In response to one of her Twitter posts on the topic, ret. Lt. Col. Alexander Vindman publicly criticized Greene for enabling gun violence. If Greene is actually interested in dealing with the problem of gun violence in the United States, then she can look in the metaphorical mirror. Americans continue to suffer as she and others who think like her pursue absolutely bonkers conspiracy theories about what’s really going on here — limiting the number of doors at schools was a serious proposal on the Right after the Uvalde, Texas shooting, which is simply ridiculous. As Vindman put it on Twitter this Tuesday: “Why do you continue to defend rampant gun violence. It is past time for substantive gun safety laws. When will the Republican Party break with the death cult that is the @NRA. #GunSafetyNOW”

“When are we going to have an honest conversation about drug abuse, mental illness, and SSRI’s???” Greene posted in the rant to which Vindman was responding. “And deadly side effects. Are we really going to keep pretending?

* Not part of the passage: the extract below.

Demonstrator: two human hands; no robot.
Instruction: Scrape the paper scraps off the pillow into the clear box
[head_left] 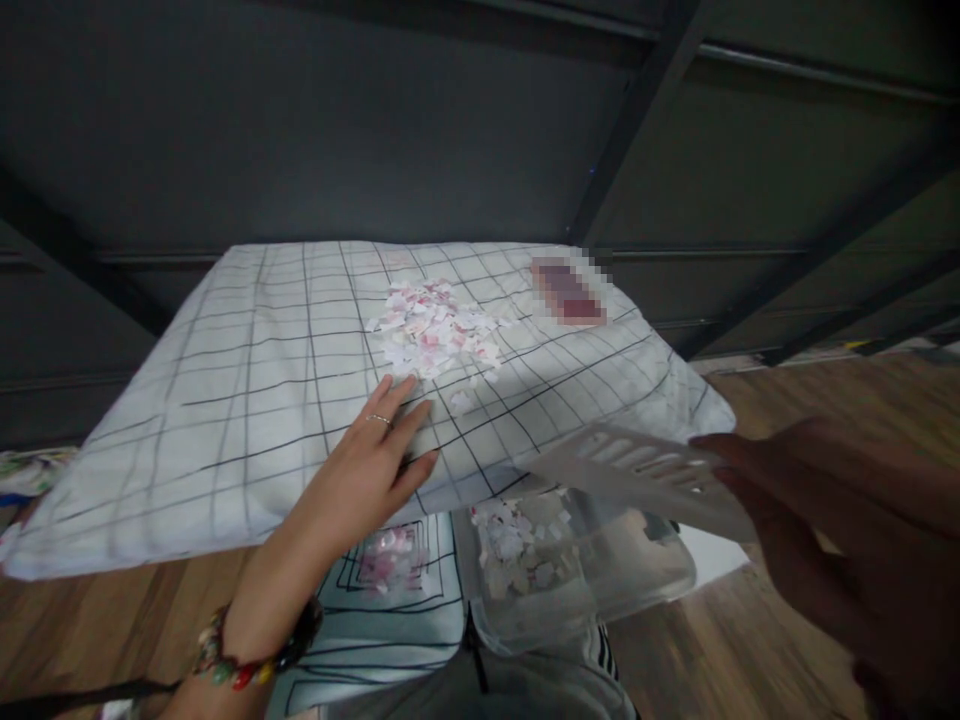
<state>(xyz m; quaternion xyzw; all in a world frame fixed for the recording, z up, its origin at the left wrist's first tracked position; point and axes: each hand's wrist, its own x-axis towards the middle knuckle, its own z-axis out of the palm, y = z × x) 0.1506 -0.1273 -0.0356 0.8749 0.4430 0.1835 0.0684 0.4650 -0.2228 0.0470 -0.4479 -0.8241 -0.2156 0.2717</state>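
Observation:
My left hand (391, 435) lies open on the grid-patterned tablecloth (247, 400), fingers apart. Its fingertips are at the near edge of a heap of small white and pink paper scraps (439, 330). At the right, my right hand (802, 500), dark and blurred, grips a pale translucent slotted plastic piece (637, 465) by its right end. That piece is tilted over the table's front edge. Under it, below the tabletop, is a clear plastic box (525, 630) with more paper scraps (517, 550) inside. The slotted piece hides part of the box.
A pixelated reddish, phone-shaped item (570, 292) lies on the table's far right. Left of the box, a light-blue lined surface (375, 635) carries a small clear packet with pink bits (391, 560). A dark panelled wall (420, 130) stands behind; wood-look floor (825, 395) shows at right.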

Or covering for Big Pharma? Because I’m absolutely done with the political plays on this BS.” What on earth is she talking about? It’s not only that there’s no apparent evidence linking side effects from drugs, legal or otherwise, to the Illinois shooting — there’s not even any apparent confirmation the Illinois shooter even used SSRIs (the widely used anti-depressant medications) at all. Substantial numbers of Americans regularly take those medications. Gigantic numbers of Americans aren’t committing mass shootings.

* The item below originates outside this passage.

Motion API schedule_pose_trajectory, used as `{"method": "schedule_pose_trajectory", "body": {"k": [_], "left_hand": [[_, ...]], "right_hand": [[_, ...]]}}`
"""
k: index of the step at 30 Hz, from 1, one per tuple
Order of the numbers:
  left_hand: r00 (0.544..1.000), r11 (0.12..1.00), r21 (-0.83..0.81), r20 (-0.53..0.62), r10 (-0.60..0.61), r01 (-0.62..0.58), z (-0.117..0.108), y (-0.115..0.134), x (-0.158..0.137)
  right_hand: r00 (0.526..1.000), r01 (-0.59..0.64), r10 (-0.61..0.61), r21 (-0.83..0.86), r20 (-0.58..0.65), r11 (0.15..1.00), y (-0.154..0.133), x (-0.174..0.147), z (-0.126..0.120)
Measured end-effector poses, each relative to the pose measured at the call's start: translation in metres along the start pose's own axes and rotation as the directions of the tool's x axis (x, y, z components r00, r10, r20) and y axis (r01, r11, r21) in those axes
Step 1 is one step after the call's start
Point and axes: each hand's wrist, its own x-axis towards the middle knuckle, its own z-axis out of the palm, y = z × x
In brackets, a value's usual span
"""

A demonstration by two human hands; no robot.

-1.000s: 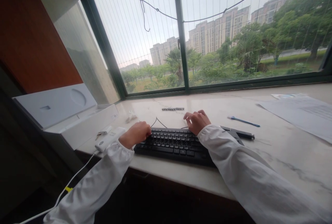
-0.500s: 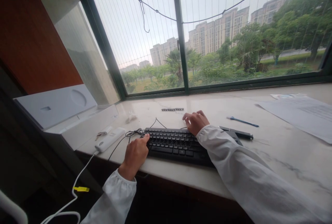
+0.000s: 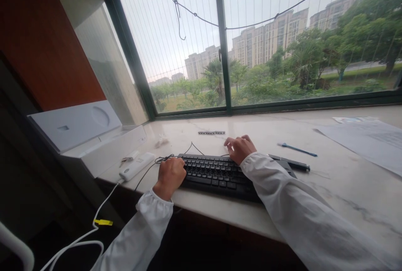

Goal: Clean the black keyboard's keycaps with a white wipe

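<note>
Lying on the table, the black keyboard has its left end at my curled left grip, clamped on something or not I cannot tell, and its far edge by my right grip, fingers bent and apart.

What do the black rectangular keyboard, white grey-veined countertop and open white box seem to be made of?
Keyboard: probably satin plastic, judging by its softly shining keys. Countertop: likely polished stone or imitation, given veining and soft reflections. Box: apparently matte cardboard, from flat panels and crisp edges.
</note>
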Motion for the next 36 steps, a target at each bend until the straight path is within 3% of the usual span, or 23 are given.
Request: {"method": "schedule_pose_trajectory", "body": {"k": [13, 23, 28, 32, 36], "left_hand": [[0.997, 0.998, -0.032, -0.061, -0.049, 0.047, 0.006, 0.001, -0.013], [0.998, 0.999, -0.023, 0.049, -0.027, 0.028, -0.011, -0.007, 0.004], [0.986, 0.997, -0.034, 0.15, 0.067, -0.063, -0.027, -0.015, 0.018], [0.94, 0.977, -0.134, 0.281, 0.196, -0.164, -0.028, -0.034, 0.039], [0.896, 0.938, -0.236, 0.306, 0.321, -0.255, -0.02, -0.048, 0.062]], "right_hand": [[1.0, 0.005, -0.005, -0.017, -0.004, 1.0, 0.0, 0.0, -0.001], [1.0, -0.003, 0.003, -0.014, 0.008, 1.0, 0.002, 0.001, -0.001], [1.0, -0.008, 0.008, -0.013, 0.006, 1.0, 0.003, 0.001, 0.0], [1.0, -0.006, 0.006, -0.006, 0.013, 1.0, 0.002, 0.0, -0.001], [1.0, -0.01, 0.01, -0.007, 0.019, 1.0, 0.002, 0.0, -0.001]]}}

“Police have released limited information about Crimo, who had not been charged early morning Tuesday,” Newsweek noted, referencing the shooter in Illinois. “His potential use of medication is not known.” Nonetheless, Greene was embarrassingly confident. Members of the public should “demand his records be released,” she said, discussing the shooter: “School history, drug history, arrest record, hospitalization history, drug rehab, drug prescriptions, psychological and psychiatric records, and childhood abuse history… Is this going to be another story where some crazy manifesto will be found? Are we going to be told every “weapon of war” and amount of ammo he bought yet the public won’t be told his prescription drug history or recreational drug history?” Greene also referenced the shooter’s apparently low weight as supposed evidence he was “on” something. Again, there’s no apparent confirmation he was “on” anything, let alone SSRIs — widely used by many Americans who do not go on to commit mass shootings. Greene is a bumbling embarrassment.